> WHAT IS REQUIRED: As you work through the listing, transcribe every line exactly as it reads.

> DATA SHOWN:
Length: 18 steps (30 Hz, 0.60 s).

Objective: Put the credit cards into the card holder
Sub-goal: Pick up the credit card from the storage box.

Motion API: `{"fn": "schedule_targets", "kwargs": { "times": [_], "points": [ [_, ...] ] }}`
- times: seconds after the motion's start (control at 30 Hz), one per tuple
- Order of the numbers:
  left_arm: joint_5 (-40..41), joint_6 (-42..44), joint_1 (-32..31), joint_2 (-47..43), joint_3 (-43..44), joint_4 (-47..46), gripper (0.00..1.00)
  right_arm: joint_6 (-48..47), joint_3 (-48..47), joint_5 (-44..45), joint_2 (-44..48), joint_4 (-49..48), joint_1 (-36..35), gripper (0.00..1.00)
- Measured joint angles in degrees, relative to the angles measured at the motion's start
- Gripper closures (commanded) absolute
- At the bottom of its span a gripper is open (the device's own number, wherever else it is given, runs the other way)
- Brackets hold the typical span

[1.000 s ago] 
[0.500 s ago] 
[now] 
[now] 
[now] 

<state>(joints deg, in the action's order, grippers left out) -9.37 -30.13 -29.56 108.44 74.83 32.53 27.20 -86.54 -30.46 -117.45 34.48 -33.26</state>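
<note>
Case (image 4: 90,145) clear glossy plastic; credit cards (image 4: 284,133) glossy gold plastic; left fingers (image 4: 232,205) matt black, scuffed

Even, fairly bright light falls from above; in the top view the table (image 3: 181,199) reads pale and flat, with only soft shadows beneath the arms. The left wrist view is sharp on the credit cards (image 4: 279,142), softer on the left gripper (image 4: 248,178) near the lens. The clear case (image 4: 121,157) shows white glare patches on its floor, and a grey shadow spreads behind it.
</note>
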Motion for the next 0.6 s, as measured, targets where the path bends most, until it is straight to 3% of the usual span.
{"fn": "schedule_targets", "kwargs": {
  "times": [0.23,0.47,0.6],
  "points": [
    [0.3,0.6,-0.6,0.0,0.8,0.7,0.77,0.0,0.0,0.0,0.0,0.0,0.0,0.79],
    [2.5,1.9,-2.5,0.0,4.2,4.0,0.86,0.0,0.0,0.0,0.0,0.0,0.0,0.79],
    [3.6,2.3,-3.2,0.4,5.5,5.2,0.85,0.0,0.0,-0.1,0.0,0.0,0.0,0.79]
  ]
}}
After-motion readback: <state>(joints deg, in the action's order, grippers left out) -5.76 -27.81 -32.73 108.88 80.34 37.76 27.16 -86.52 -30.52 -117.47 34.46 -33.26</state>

> SOLUTION BELOW:
Length: 18 steps (30 Hz, 0.60 s).

Objective: Put the credit cards into the card holder
Sub-goal: Pick up the credit card from the storage box.

Motion API: `{"fn": "schedule_targets", "kwargs": { "times": [_], "points": [ [_, ...] ] }}`
- times: seconds after the motion's start (control at 30 Hz), one per tuple
- Order of the numbers:
  left_arm: joint_5 (-40..41), joint_6 (-42..44), joint_1 (-32..31), joint_2 (-47..43), joint_3 (-43..44), joint_4 (-47..46), gripper (0.00..1.00)
  right_arm: joint_6 (-48..47), joint_3 (-48..47), joint_5 (-44..45), joint_2 (-44..48), joint_4 (-49..48), joint_1 (-36..35), gripper (0.00..1.00)
- Measured joint angles in degrees, relative to the angles measured at the motion's start
- Gripper closures (commanded) absolute
- At the bottom of its span a gripper is open (the device's own number, wherever else it is given, runs the other way)
- Brackets hold the typical span

[1.000 s ago] 
[0.500 s ago] 
[now] 
[now] 
[now] 

<state>(joints deg, in the action's order, grippers left out) -9.37 -30.13 -29.56 108.44 74.83 32.53 27.20 -86.54 -30.46 -117.45 34.48 -33.26</state>
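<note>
Case (image 4: 90,145) clear glossy plastic; credit cards (image 4: 284,133) glossy gold plastic; left fingers (image 4: 232,205) matt black, scuffed

Even, fairly bright light falls from above; in the top view the table (image 3: 181,199) reads pale and flat, with only soft shadows beneath the arms. The left wrist view is sharp on the credit cards (image 4: 279,142), softer on the left gripper (image 4: 248,178) near the lens. The clear case (image 4: 121,157) shows white glare patches on its floor, and a grey shadow spreads behind it.
</note>
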Motion for the next 0.6 s, as measured, targets where the path bends most, until it is straight to 3% of the usual span.
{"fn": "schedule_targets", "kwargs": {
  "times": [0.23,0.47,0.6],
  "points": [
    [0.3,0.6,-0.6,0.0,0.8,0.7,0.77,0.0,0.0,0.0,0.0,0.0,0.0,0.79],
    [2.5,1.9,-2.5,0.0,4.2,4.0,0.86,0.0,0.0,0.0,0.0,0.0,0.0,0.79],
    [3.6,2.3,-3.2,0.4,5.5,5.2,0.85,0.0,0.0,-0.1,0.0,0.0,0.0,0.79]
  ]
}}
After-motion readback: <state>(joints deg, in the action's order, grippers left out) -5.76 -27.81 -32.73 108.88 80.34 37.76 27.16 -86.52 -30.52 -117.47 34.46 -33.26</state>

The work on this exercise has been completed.